Board member Cynthia Foley bristled at Rothschild's suggestion, and wasn't in favor of hiring a third party.

"We are being bullied by Commissioner Rothschild," she said. "We shouldn't be trying to appease one commissioner who is trying to bully us. And why would we pay for a study if we don't have a consensus on whether to close a school? Why are we wasting time and putting communities and employees through this? Let's stop this process now, and focus our attention on how to best utilize our buildings."

But county commissioner Doug Howard, who opposes the closing of any schools, supported the idea of a third-party study.

"I like the idea of using an outside organization," Howard said. "At this point, there is no data that indicates a cost savings by closing a school. We're not even close to going through the process that we need to go through.

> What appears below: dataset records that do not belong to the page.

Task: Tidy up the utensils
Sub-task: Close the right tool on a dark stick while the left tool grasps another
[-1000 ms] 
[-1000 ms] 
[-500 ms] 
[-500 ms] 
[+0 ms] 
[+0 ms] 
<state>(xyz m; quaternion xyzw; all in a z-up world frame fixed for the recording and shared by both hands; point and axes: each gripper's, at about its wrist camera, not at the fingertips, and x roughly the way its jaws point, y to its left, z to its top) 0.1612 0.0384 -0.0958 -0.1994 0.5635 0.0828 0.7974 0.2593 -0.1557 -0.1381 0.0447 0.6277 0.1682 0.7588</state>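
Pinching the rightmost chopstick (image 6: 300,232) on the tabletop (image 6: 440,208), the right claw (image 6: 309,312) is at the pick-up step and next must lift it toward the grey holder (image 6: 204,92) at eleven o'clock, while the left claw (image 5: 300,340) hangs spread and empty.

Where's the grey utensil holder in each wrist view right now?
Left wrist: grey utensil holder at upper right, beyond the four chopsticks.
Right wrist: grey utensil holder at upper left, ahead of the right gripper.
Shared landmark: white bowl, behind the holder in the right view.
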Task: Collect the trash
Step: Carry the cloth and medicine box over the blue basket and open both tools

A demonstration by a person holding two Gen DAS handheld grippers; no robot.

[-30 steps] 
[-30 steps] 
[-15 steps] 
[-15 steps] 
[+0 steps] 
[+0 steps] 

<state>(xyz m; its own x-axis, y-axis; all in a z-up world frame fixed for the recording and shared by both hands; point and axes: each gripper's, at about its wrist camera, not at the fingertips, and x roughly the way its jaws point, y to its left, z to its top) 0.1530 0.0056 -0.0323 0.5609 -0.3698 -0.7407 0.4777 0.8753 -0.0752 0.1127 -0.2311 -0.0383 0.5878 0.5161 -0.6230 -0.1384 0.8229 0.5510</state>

"I believe that the two boards (school and county commissioners) have to work at this together, as a cooperative effort," Howard said.

Howard reminded the gathering of the financial challenges that face the county commissioners.

"The county is in a sound financial position, but not a lucrative one," he said.

Board of Education President Jennifer Seidel believes that the situation needs to be studied further, and called on county residents to speak up.

"Our communities are centered around our schools, and a panic has been created (about closing schools)" Seidel said. "This board did not put that information out there. We do not have any interest in closing schools.

"We need our communities to get involved now. We are dangerously close to impacting our classrooms," she said. "We need to study this issue further, to make sure that we're using our schools efficiently. I want to have more data that says whether or not we should close schools."

Carroll residents who packed the board room also expressed strong opinions on the school closure issue.

"If you are feeling confused, just imagine the confusion that the communities are feeling," said Kelli Nelson, a parent of a Century High School freshman, in addressing the county officials.

"The schools are at almost 90 percent capacity," said longtime county resident Jean Lewis. "So, there's no need to close."